- Task statement -
Restate every line of the material that follows, word for word.

- Source data -
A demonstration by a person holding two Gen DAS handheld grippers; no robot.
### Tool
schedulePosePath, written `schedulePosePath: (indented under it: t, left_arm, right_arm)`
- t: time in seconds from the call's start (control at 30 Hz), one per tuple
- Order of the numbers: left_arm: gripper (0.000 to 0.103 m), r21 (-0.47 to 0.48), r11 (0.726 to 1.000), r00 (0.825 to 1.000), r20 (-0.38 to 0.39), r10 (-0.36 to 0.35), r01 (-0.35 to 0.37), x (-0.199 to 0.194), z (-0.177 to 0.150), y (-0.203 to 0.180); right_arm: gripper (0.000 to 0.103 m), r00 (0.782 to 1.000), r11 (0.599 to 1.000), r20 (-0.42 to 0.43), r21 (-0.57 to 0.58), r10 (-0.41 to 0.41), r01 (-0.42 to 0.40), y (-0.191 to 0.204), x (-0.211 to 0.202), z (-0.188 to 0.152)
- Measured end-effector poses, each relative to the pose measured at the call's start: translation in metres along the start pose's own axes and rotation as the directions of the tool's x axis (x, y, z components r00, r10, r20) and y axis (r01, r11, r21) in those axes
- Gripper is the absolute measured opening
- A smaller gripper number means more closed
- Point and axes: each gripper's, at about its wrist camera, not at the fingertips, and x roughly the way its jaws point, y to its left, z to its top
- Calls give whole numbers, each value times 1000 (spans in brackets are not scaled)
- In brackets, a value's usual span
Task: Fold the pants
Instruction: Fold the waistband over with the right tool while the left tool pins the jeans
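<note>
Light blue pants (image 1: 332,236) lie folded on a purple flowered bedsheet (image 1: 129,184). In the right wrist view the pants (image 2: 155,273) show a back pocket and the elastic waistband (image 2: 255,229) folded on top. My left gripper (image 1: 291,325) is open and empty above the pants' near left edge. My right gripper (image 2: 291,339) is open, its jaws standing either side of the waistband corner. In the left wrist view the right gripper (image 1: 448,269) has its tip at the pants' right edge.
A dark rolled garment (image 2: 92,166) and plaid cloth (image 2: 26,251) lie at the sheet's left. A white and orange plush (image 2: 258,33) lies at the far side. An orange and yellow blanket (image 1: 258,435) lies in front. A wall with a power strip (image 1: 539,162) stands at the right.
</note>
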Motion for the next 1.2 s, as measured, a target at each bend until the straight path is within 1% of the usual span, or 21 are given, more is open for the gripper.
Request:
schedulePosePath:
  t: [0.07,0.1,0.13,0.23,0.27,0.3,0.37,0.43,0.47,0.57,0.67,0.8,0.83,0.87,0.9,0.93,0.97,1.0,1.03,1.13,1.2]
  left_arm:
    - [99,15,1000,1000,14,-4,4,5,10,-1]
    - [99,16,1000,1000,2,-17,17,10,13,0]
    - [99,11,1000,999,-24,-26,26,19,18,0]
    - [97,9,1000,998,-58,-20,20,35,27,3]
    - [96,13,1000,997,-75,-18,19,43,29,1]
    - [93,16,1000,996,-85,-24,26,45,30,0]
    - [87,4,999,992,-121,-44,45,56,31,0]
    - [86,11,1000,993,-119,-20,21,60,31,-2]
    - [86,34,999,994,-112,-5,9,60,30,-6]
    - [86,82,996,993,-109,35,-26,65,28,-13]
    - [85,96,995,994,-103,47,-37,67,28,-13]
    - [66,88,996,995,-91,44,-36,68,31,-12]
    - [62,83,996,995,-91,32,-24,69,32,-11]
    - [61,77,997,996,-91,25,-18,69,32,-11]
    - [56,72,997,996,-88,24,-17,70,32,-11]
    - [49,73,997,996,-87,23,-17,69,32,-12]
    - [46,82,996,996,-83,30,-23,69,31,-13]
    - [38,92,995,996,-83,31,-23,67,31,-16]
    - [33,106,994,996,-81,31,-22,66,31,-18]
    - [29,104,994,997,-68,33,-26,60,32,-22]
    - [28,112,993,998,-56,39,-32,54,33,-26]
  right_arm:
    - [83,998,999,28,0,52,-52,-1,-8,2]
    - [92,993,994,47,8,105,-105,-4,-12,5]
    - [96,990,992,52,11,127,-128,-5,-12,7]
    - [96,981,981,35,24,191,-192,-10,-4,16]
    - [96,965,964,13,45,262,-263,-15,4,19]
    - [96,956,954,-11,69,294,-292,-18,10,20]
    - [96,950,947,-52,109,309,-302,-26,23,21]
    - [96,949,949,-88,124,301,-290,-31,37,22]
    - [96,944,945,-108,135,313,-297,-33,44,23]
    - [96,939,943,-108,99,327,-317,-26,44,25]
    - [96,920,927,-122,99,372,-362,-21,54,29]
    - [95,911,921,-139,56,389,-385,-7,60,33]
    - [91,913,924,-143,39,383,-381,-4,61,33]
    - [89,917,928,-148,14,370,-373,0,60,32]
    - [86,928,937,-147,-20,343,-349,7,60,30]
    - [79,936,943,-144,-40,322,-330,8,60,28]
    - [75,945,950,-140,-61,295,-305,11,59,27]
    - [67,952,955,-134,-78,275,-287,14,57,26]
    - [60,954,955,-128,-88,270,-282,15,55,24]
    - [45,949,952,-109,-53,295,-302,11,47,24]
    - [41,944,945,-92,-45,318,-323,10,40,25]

- Solution -
A demonstration by a person holding two Gen DAS handheld grippers; no robot.
### Tool
schedulePosePath, written `schedulePosePath: (indented under it: t, left_arm, right_arm)`
- t: time in seconds from the call's start (control at 30 Hz), one per tuple
- Order of the numbers: left_arm: gripper (0.000 to 0.103 m), r21 (-0.47 to 0.48), r11 (0.726 to 1.000), r00 (0.825 to 1.000), r20 (-0.38 to 0.39), r10 (-0.36 to 0.35), r01 (-0.35 to 0.37), x (-0.199 to 0.194), z (-0.177 to 0.150), y (-0.203 to 0.180); right_arm: gripper (0.000 to 0.103 m), r00 (0.782 to 1.000), r11 (0.599 to 1.000), r20 (-0.42 to 0.43), r21 (-0.57 to 0.58), r10 (-0.41 to 0.41), r01 (-0.42 to 0.40), y (-0.191 to 0.204), x (-0.211 to 0.202), z (-0.188 to 0.152)
- Measured end-effector poses, each relative to the pose measured at the call's start: translation in metres along the start pose's own axes and rotation as the directions of the tool's x axis (x, y, z components r00, r10, r20) and y axis (r01, r11, r21) in those axes
- Gripper is the absolute measured opening
- A smaller gripper number means more closed
- Point and axes: each gripper's, at about its wrist camera, not at the fingertips, and x roughly the way its jaws point, y to its left, z to its top
- Calls give whole numbers, each value times 1000 (spans in brackets are not scaled)
- In brackets, a value's usual span
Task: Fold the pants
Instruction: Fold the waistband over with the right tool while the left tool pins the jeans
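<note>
Light blue pants (image 1: 332,236) lie folded on a purple flowered bedsheet (image 1: 129,184). In the right wrist view the pants (image 2: 155,273) show a back pocket and the elastic waistband (image 2: 255,229) folded on top. My left gripper (image 1: 291,325) is open and empty above the pants' near left edge. My right gripper (image 2: 291,339) is open, its jaws standing either side of the waistband corner. In the left wrist view the right gripper (image 1: 448,269) has its tip at the pants' right edge.
A dark rolled garment (image 2: 92,166) and plaid cloth (image 2: 26,251) lie at the sheet's left. A white and orange plush (image 2: 258,33) lies at the far side. An orange and yellow blanket (image 1: 258,435) lies in front. A wall with a power strip (image 1: 539,162) stands at the right.
</note>
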Motion for the next 1.2 s, as measured, a target at each bend until the straight path is within 1% of the usual span, or 21 are given, more is open for the gripper.
Request:
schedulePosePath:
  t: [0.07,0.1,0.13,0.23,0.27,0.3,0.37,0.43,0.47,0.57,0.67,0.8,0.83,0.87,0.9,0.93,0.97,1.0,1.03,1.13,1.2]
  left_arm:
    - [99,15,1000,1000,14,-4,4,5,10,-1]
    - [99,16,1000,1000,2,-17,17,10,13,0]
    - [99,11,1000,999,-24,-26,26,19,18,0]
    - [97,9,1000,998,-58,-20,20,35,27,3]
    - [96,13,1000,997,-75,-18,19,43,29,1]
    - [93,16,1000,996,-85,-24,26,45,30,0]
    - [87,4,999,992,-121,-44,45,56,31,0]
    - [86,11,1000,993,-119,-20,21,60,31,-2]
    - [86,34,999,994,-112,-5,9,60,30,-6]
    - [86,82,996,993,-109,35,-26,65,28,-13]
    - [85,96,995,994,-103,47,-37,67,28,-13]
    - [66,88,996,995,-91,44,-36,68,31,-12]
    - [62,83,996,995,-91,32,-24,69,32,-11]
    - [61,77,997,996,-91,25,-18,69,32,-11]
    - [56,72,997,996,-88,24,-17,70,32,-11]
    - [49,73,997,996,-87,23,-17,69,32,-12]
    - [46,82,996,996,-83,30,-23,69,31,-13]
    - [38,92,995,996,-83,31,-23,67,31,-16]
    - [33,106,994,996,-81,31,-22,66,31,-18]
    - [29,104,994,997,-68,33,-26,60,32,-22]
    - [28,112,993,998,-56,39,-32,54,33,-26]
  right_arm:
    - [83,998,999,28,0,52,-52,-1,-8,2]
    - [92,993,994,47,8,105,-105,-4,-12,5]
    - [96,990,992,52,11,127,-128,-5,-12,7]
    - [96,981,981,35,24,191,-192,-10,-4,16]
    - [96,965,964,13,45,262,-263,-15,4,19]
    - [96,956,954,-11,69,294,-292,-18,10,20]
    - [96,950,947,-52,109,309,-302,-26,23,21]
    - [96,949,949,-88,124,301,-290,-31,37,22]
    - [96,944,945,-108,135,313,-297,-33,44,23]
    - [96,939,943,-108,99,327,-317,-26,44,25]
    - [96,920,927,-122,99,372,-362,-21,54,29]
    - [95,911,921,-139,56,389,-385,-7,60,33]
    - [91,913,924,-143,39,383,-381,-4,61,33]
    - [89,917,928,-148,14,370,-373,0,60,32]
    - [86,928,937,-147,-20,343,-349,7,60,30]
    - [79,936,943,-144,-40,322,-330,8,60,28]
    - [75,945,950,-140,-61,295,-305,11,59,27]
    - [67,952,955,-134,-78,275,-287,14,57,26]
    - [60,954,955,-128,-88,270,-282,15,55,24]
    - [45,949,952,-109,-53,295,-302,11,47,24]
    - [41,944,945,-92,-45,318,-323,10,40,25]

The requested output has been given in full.